02 Mar 1941 03 Dec 1944
Operational Base (OB)

The Patrol’s OB was at Leacon Farm, Westwell Leacon. The farm belonged to Lieutenant Chester-Beatty. Jim Boyd was the tenant farmer but not a member of the Patrol. A Nissen hut structure 15 foot by 7 foot was rolled into an old sand pit and buried. Farmyard rubbish and scrap metal was then spread around to disguise it.

Auxilier Stan Hayward: “A manhole cover with a very heavy tin bath nailed to it was the entrance. This would have been nigh on impossible for an inquisitive German to move. However, it was perfectly counterbalanced and if you knew where to push it would rise up. The escape tunnel led through a barrel covered with netting woven with foliage."

The OB was destroyed by the army at the end of the war and the site where it was has now been filled in, no signs of it are left.

Patrol & OB pictures
OB Image
Caption & credit
Westwell O.B - Phil Evans Drawing
OB Image
Caption & credit
Westwell OB location
OB Status
Destroyed
OB accessibility
This OB is on private land. Please do not be tempted to trespass to see it
Location

Westwell Leacon Patrol

Training

Auxilier Stan Hayward recalled: “We trained at The Garth and at Coleshill (twice). I remember one chap, not from our Patrol, who got caught up while crawling under barbed wire. He put his hand up and promptly got shot through it. We were using live ammunition. The commander at The Garth was McNicholl from the London Scottish.

There was also a Corporal who got badly injured when a home-made mortar blew up. We put a grenade down a steel tube but it blew up in the tube. The standard unit charge was three sticks of gelignite taped to one stick of PE. We practised on trees using blue fuse, orange fuse and cordite to learn the various timings. The gelignite gave you terrible headaches.

We once held an exercise in Kings Wood where we had to locate another group’s OB [Molash] We used to sticks to detect trip wires. We found the entrance, under a tree stump, after smelling the wood smoke from their stove.

During an invasion we were to wear our uniform in case of capture but we were not to confront the Germans. It was more than likely we would have been killed than captured. If you were wounded you were to be left behind to cause the enemy as much annoyance as possible with grenades or PE. Any reprisals would have hardened our resolve, efficiency, capability and ruthlessness.”

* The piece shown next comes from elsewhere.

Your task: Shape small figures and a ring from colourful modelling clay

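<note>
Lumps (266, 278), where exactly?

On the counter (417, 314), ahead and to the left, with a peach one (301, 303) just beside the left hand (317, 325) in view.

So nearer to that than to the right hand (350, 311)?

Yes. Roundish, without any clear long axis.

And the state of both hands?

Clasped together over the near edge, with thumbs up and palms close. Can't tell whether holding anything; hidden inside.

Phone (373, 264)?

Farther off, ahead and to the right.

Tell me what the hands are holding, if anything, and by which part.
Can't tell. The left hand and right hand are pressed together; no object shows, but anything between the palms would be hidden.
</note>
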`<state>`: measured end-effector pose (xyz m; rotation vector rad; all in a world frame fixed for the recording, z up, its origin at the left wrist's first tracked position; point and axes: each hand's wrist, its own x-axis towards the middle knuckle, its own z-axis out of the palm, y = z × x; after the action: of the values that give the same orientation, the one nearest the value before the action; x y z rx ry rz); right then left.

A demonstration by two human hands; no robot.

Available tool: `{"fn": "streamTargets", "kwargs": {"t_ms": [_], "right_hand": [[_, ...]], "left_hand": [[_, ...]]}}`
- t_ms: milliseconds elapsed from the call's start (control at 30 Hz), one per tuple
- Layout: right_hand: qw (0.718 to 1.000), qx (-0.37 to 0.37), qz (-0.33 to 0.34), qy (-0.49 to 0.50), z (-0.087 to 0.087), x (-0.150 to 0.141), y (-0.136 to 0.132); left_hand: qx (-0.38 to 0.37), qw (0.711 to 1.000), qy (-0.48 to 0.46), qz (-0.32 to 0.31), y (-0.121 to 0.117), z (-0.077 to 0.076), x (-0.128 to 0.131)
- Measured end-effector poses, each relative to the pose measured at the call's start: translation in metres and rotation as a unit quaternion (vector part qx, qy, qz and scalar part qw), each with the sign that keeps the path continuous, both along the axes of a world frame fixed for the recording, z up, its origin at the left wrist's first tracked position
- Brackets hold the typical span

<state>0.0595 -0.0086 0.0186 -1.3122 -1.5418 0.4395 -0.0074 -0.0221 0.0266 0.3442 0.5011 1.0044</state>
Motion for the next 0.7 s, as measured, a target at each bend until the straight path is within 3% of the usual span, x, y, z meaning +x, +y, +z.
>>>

Whilst training in Westwell Stan Haywood and Norman Batt were crawling across a field to place unit charges under a tree stump. Stan commented that they would both be killed if the charges accidently went off whilst they were crawling. Batt said to him "Don’t worry lad it would all be over in a flash!!!"

Whilst at The Garth, Stan remembered McNicholl telling them about an anti personnel device. It involved hanging a sweet jar at head height from a tree and filling it with scrap metal and a unit charge and connecting it to a trip switch. He told them that if it was going to be necessary to go after troops then it would be better to injure three rather than kill one as this would pull more men away from fighting to rescue the injured men.

Weapons and Equipment

Stan Hayward recalled: “The Patrol had a selection of .38 Colt revolvers, .32 Smith & Wesson long-barrelled revolvers, .303 Lee Enfield rifles, short-barrelled Colt. 45s, Thompson sub machine guns with all the bits (drum and straight magazines) in a green box and a .22 scoped rifle. My favourite weapon was the cheese wire, although the average Englishman was not conditioned to fight that way."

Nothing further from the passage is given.